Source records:
# # # #

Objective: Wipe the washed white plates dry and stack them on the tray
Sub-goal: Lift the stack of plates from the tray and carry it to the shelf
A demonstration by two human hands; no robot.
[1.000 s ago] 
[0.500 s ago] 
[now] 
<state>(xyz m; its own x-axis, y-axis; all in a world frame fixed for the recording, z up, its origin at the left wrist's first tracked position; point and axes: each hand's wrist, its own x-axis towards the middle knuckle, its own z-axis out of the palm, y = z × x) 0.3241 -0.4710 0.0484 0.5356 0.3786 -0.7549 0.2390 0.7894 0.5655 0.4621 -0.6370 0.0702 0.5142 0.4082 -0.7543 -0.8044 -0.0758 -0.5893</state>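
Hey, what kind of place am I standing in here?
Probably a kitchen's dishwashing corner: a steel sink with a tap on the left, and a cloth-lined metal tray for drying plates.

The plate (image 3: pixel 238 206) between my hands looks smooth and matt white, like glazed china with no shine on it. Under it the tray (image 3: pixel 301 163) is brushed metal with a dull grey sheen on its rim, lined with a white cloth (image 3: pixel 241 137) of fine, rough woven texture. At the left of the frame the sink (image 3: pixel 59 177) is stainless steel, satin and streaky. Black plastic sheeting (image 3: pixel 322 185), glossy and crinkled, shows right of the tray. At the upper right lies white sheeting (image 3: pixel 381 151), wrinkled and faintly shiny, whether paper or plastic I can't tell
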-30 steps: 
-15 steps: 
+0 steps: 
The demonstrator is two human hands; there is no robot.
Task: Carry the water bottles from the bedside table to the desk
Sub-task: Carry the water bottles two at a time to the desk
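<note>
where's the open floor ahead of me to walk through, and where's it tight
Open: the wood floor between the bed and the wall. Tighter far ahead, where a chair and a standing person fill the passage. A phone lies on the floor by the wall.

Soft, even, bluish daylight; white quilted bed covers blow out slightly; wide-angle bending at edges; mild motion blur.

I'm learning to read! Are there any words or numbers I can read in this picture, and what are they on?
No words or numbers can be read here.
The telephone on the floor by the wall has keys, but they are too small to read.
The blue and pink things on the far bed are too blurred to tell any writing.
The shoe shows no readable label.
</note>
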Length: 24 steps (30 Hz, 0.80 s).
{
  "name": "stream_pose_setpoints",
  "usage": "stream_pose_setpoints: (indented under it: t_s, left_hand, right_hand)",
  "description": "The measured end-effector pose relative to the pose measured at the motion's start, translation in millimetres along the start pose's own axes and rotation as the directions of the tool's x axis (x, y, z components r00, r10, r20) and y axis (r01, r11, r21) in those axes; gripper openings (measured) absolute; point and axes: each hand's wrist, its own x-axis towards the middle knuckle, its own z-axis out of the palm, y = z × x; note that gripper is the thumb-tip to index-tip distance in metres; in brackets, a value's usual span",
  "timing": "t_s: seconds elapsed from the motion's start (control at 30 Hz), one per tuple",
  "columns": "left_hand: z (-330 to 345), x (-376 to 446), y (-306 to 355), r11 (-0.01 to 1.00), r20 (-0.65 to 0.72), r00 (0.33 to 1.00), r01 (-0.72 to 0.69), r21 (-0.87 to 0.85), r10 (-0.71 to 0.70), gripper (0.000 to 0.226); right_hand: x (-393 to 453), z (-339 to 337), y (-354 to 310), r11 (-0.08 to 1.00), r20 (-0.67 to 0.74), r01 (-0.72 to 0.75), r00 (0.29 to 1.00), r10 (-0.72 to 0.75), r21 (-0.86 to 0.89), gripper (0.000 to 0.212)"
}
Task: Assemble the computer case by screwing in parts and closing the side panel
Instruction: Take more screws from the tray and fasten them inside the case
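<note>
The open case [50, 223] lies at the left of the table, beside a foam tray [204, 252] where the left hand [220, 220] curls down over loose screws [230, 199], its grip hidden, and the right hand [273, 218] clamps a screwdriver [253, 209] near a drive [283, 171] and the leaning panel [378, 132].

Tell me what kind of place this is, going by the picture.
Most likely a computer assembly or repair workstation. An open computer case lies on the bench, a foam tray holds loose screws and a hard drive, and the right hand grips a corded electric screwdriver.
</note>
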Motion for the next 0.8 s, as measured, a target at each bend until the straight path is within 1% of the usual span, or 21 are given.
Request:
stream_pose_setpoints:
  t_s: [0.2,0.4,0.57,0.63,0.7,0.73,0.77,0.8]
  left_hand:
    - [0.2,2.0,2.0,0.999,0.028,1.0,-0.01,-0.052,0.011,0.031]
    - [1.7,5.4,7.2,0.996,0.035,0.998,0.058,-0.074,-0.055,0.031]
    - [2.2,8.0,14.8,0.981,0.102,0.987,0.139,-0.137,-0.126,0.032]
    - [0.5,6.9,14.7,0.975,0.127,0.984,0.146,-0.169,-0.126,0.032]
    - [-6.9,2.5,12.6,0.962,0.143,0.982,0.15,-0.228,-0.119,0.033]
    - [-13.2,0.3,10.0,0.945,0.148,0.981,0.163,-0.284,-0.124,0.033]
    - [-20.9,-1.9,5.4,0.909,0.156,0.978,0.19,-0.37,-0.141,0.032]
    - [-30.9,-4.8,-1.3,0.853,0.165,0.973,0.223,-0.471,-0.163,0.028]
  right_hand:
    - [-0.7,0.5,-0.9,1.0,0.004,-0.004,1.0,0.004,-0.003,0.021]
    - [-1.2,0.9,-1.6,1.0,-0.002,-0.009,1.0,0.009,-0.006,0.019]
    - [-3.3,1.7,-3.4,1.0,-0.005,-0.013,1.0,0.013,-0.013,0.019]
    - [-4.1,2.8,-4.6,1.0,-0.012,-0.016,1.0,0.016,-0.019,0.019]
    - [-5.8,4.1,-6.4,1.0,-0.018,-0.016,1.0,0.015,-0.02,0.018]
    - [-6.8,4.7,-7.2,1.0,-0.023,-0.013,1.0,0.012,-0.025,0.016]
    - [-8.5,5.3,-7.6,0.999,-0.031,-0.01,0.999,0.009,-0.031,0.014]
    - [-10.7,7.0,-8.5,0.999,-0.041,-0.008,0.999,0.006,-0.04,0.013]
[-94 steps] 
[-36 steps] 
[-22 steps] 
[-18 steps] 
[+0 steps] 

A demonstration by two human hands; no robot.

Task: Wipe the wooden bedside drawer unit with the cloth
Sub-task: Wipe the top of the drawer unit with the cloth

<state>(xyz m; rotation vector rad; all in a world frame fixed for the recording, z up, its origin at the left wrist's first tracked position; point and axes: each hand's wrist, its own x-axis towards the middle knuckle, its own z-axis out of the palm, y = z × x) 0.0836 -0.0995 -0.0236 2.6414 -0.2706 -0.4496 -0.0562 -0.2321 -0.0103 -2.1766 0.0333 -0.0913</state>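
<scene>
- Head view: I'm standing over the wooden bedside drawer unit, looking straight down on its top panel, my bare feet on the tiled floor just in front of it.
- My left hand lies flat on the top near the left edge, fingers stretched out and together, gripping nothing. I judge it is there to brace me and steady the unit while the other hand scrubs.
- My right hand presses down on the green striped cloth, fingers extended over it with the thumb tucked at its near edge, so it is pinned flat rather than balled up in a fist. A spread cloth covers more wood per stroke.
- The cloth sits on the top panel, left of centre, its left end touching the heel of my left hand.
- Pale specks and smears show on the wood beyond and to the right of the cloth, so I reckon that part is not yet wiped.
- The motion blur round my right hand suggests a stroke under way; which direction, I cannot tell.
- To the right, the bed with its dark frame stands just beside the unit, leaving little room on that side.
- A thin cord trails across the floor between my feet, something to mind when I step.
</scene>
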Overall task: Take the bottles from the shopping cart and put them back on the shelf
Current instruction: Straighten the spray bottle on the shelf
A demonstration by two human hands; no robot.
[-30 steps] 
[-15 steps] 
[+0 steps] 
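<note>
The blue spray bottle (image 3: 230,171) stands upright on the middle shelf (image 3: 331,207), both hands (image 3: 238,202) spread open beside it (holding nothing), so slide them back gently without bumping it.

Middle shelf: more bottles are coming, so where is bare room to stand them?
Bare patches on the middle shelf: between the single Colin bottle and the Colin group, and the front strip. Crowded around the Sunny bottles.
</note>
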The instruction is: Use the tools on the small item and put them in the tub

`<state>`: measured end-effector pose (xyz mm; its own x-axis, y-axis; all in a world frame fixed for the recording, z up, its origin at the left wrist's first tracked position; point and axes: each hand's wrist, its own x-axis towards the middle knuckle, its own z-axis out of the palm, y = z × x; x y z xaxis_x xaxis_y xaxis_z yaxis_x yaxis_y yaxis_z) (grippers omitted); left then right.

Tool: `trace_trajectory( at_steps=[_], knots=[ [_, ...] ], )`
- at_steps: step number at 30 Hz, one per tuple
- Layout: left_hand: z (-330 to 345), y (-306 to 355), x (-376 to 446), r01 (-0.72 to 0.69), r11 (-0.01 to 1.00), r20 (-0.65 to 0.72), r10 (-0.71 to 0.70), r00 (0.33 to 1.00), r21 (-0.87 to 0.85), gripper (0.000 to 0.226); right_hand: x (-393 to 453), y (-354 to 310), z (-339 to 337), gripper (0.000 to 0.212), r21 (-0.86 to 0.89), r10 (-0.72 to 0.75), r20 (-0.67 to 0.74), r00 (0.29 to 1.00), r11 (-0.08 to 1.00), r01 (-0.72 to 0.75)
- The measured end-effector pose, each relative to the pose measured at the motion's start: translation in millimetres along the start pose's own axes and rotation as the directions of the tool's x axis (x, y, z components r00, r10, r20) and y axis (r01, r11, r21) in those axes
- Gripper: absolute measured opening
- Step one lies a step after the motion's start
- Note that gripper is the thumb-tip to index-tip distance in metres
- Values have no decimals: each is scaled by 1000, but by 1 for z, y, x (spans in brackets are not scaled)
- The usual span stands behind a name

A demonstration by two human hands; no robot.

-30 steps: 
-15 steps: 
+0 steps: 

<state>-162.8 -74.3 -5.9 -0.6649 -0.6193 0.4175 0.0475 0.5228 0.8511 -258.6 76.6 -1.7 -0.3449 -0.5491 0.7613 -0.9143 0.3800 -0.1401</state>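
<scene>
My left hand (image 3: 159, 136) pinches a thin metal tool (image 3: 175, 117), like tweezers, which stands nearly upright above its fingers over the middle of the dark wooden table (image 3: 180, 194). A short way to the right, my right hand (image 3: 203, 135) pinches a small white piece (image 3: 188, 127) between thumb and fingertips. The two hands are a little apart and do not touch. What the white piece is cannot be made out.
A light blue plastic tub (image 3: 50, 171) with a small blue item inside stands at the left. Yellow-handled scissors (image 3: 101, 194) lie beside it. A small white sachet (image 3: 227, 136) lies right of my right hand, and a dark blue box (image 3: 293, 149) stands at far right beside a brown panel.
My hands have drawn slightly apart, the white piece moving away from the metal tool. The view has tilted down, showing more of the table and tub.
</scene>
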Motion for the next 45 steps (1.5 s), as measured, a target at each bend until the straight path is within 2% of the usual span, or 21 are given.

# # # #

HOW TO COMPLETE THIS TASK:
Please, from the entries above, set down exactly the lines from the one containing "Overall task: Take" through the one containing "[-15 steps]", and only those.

ANSWER:
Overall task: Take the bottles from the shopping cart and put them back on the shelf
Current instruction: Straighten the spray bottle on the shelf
A demonstration by two human hands; no robot.
[-30 steps] 
[-15 steps] 

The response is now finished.